T-SQL Tuesday: The last ticket I closed

For this month’s T-SQL Tuesday, Brent Ozar (blog|Instagram) asks us to describe the most recent ticket we closed.

“We had a pretty significant wait spike…”

The literal last ticket I closed was “please run this script in production…”, and I don’t think it would be a very interesting blog post to talk about how I copy & pasted a query into SSMS, so let’s talk about a recent ticket instead, from the last couple of weeks.

In January, one of our Staff Engineers sent the following message to the DBRE help channel in Slack:

Morning folks, we had a pretty significant wait spike on the [database]. Circuit breakers closed and reopened quickly. Is anyone immediately aware of a reason why this could’ve happened?
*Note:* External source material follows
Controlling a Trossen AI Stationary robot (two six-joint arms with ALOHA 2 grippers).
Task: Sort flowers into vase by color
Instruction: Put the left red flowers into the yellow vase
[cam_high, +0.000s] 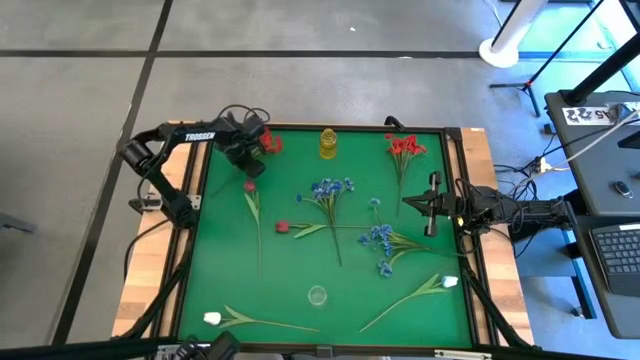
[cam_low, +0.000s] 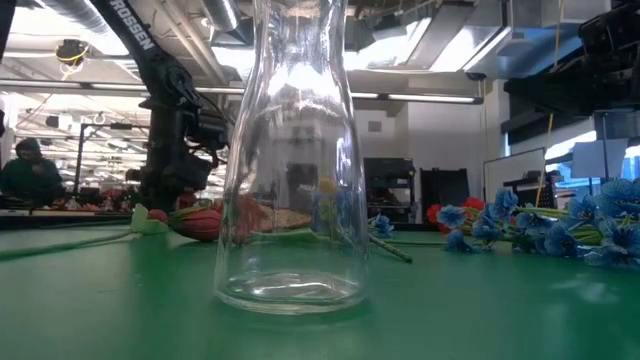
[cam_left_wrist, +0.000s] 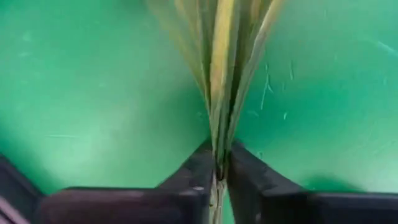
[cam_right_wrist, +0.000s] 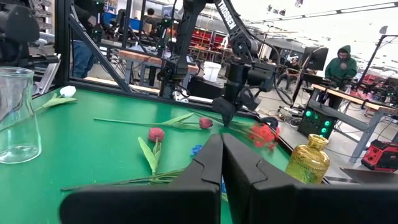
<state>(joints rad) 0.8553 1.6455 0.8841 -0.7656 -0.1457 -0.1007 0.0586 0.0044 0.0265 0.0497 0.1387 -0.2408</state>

I responded (“Taking a look… 👀”), and dove into our monitoring metrics. It took me about 15 minutes to determine what had happened. As I investigated, I dropped my findings into the Slack thread. These are “almost quotes” from that thread, edited for clarity & so I can share externally:

Looks like an INSERT was slow, which caused about 3 seconds of blocking.
There was some convoying as the INSERT blocked other queries, which blocked other queries, which blocked other queries, so once it was unblocked, it took a hot second for it all to clear up.
Looking to see if it was just something transient or if there’s more to it.
The initial slow insert was blocked by a data purge process doing a delete. Both the insert and the delete blocked a bunch of things.
I don’t think this is the data purge per se. I’m seeing a small impact every 5 minutes when the log backup runs during the data purge. Something about the combination. I’ll create a ticket to investigate & resolve it.

Rebel without a cause

I had zeroed in on the problem, but I didn’t quite have “root cause” since I didn’t have enough info to fix it yet. Fast forward to a few days later when I picked up that ticket I had created…

Looking at the IOPS for the database in question, I saw that IOPS were spiking on the cadence of the log backups:

A screenshot of a DataDog graph showing IOPS spiking every 5 minutes — This server uses AWS io2 Block Express storage, and these spikes are hitting our provisioned IOPS limit.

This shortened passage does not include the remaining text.